The response must match the data below exactly, line for line.

| PROVIDED DATA |
☆ ☆ ☆ ☆

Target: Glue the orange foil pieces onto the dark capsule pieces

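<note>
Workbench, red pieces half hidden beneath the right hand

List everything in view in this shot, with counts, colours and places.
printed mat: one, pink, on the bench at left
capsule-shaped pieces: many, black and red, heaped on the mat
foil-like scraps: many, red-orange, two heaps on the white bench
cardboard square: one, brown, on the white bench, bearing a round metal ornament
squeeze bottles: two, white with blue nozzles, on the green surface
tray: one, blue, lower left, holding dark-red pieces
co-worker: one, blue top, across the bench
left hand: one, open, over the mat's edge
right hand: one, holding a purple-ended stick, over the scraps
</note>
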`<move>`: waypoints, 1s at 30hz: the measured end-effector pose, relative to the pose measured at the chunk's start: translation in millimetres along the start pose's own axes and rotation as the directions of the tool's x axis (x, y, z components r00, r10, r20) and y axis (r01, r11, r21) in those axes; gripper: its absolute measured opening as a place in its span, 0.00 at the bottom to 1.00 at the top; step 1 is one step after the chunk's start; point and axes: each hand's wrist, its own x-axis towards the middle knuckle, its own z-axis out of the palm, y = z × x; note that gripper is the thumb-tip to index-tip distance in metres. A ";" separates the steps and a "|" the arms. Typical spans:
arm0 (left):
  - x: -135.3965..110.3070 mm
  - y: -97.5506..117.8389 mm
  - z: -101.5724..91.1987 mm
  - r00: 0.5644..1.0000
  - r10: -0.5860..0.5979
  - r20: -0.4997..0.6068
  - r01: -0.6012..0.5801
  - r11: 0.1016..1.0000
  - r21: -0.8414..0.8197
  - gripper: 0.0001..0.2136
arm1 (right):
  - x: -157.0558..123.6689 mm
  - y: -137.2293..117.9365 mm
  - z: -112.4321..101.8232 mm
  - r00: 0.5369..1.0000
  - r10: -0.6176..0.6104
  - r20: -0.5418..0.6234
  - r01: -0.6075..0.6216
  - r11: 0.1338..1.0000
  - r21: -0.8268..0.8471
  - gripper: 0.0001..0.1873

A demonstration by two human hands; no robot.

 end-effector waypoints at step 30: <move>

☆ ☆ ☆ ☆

| ANSWER BELOW |
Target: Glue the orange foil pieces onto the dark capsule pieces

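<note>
Workbench, red pieces half hidden beneath the right hand

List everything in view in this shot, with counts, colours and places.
printed mat: one, pink, on the bench at left
capsule-shaped pieces: many, black and red, heaped on the mat
foil-like scraps: many, red-orange, two heaps on the white bench
cardboard square: one, brown, on the white bench, bearing a round metal ornament
squeeze bottles: two, white with blue nozzles, on the green surface
tray: one, blue, lower left, holding dark-red pieces
co-worker: one, blue top, across the bench
left hand: one, open, over the mat's edge
right hand: one, holding a purple-ended stick, over the scraps
</note>
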`<move>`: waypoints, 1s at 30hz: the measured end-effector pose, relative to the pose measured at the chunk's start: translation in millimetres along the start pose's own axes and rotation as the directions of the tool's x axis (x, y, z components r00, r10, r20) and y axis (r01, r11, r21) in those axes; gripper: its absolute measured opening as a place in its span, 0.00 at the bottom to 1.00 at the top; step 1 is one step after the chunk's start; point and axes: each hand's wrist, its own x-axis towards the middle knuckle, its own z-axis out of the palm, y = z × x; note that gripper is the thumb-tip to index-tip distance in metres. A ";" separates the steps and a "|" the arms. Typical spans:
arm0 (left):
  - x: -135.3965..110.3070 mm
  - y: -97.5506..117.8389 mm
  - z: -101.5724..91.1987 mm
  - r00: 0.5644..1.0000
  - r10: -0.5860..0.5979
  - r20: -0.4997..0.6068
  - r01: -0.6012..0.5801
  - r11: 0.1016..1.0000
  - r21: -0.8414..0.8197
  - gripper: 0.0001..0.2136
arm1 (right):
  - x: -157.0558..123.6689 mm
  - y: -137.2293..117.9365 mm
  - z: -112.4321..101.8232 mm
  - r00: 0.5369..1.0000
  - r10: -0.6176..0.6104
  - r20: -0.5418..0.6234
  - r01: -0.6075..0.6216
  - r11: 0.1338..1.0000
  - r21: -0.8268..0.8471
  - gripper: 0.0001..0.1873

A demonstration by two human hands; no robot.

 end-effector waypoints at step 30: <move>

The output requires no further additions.